This blog discusses a problem that several of my NetCraftsmen peers and I are seeing.
Once I explain, I’ll leave it up to you: Is this phenomenon real? Is it a problem at your site?
TL;DR: Organizations may need one or more dedicated persons who own NetFlow tools and understand traffic flows, especially application flows, on the network. The “flowmeister”?
There’s a related job, maintaining access lists, ACI contracts, etc. We’ll look at that briefly here and some more in a later blog.
I’m going to use “access-list rules” as a vague term, including ACI contracts and other access-list rule-like policies.
The following are observed data points. They may or may not apply to your organization:
- Server/VM admins in many organizations know little about the applications running on their platforms. In many cases, they’re the 2nd or 3rd generation “owner,” and with each handoff between owners, knowledge has been lost. Or they just followed instructions to install the app but know little about it. The admin sees that software patches and updates are applied, and backups are done, but lacks visibility into whether app behavior and traffic flows have changed.
- New apps or patches and upgrades are often installed by consultants or the app vendor. Ports and services they consume or provide are hastily documented at best. What happens to any documentation like that may vary widely. Documentation of flows is not required before the consultants or vendors get paid.
- In short, you probably shouldn’t trust what’s documented. It’s a starting point.
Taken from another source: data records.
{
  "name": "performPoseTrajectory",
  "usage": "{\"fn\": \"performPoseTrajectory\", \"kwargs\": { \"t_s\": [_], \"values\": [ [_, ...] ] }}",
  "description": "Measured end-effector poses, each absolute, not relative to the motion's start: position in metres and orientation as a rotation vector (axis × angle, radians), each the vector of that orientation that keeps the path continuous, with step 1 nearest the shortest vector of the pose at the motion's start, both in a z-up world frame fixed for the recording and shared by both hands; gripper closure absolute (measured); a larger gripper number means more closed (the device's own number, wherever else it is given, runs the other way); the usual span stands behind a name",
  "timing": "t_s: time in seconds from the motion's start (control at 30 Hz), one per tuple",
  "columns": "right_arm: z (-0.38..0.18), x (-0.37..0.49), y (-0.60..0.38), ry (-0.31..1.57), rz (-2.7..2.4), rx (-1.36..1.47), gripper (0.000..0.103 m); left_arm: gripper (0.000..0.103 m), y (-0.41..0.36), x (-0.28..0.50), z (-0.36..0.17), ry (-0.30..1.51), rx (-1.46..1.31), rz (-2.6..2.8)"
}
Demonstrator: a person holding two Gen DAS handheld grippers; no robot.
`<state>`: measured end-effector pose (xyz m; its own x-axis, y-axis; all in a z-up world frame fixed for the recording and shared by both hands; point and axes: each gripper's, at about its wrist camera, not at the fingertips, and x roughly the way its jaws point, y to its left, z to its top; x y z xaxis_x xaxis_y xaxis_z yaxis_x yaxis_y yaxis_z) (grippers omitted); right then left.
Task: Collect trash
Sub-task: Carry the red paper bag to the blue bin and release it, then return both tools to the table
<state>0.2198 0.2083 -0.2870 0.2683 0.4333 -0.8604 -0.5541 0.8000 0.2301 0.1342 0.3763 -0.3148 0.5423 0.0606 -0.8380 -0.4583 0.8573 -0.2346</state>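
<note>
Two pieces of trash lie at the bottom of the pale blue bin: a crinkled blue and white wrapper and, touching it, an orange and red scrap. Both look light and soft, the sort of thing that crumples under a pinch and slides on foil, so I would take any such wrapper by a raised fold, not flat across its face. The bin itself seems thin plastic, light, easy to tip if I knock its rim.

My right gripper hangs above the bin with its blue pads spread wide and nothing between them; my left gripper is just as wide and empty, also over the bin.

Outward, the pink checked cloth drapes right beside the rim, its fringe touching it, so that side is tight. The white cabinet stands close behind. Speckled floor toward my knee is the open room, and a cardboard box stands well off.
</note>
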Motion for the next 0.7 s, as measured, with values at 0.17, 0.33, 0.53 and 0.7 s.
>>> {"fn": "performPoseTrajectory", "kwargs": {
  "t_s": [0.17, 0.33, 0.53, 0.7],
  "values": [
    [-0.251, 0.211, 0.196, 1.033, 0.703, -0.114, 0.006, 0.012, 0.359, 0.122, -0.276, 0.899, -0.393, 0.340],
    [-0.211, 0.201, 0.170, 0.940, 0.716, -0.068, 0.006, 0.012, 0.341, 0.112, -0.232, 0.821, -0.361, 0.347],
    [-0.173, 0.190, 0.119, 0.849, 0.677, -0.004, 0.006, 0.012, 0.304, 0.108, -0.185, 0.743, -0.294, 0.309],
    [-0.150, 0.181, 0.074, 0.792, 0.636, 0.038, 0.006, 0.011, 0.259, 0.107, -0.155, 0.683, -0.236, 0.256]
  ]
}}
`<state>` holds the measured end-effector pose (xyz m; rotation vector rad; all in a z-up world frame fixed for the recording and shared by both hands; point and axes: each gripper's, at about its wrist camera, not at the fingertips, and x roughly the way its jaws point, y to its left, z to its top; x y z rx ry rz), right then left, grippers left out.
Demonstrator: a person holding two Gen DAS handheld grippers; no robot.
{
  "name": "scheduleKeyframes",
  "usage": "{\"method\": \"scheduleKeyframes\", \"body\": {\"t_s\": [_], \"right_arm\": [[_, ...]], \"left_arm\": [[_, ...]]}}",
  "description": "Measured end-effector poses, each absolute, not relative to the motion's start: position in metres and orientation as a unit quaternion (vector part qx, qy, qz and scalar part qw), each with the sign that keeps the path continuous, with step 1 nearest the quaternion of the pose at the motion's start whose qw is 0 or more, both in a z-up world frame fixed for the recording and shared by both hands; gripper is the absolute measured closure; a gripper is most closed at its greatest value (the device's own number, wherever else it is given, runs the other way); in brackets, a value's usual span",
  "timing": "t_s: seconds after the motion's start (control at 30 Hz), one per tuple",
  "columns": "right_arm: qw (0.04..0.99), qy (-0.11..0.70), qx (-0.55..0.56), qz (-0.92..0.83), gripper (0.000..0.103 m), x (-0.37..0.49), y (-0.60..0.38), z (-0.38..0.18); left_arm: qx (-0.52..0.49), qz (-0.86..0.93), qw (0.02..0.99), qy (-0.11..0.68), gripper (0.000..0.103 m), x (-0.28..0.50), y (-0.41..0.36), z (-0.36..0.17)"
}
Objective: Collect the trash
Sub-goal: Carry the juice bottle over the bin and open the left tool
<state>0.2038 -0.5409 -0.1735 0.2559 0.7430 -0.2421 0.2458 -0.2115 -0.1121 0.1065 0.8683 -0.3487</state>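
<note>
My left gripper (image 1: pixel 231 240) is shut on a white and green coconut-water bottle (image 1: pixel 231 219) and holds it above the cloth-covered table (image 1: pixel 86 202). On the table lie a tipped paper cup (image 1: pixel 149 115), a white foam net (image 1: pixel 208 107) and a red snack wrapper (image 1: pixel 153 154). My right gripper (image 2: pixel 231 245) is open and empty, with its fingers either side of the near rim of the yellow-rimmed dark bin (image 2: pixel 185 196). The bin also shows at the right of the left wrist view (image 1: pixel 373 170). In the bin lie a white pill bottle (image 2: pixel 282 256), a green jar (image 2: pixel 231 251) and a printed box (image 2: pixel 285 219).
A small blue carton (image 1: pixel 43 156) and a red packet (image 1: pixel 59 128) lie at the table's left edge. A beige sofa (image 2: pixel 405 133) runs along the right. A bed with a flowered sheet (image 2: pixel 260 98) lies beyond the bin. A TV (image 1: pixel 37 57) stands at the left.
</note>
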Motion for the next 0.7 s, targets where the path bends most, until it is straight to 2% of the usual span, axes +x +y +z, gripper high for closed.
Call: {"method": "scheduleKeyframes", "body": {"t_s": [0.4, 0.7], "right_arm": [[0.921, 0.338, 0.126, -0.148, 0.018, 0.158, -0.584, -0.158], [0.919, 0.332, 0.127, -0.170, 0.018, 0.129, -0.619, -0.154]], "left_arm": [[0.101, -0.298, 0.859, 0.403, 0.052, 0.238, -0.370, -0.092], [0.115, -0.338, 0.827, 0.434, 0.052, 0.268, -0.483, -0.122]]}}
Trust but verify?
- Security staff is busy monitoring alerts from their various tools, managing NAC and roles, etc. They may or may not be involved in generating access list rules for new apps. My impression is: usually NOT very involved.
- Networking doesn’t really want to own access list rules but ends up getting stuck with it.
- Whatever staff team owns access list rules. They are usually understaffed, and so they have little time or inclination to alter access list rules. Or even check if they make sense.
There’s one major principle that applies to access lists. I’ll call it “Blame’s Law of Inertia.”
- Nobody likes changing access list rules. If you break something, then everyone hates you and blames you. Doing nothing may not improve security but doesn’t break anything.
- In addition, reviewing the ACL rules app by app is very time-consuming. So inertia definitely applies there.
So, what’s wrong with that?
- Nobody owns getting rid of old access-list rules; they just accumulate. (And possibly fill up ACI TCAM, eventually.)
- Access list rules may not be well-organized, e.g., by source, destination, and port. Random rules are hard to understand and maintain.
- New apps often start out with “permit any any” to get them up and running. The intent is to observe the app flows and then tighten things down, but the “tighten” part never happens. Or only partly happens. Yes, inertia!
There is a related phenomenon that can be seen with what I’ll call flow tools.
Flow tools: any kind of NetFlow, sFlow, etc. collector, e.g., Cisco StealthWatch, or many others. Or tools (agents and central platform) like Cisco Tetration (ahem, “Cisco Secure Workload” = “CSW” – I have to go look it up every time, “Tetration” was cool and memorable!), Illumio, etc.
What seems to happen is that someone buys such a tool. But starting to use it takes a lot of work. You might have to install agents on “all” servers and VMs. Or enable NetFlow etc., on a lot of network devices. That may require code upgrades. And all the change process for that takes time too.
The follow-on stage to such a tool is to start analyzing the flow data. What is talking to what, using what protocols and ports? Someone has to analyze all that. Or, at the very least, after some suitable period of time, possibly do something to tell the flow app to go ahead and generate an access list entry for you. Or do that manually. Then put that in place and move on to the next case, batch of servers and apps, whatever. With Tetration (aka “CSW”), Cisco was up-front about that, emphasizing to pick a service or app, tackle it, etc., as you work up groups of server/ports (DNS servers, MS AD servers, NFS storage, etc.) and give the groups meaningful names. Etc.
And here’s the KEY POINT(s):
- You have to budget the time if you want flow analysis/ACL review to happen (upfront or periodically afterward, or for new servers/apps)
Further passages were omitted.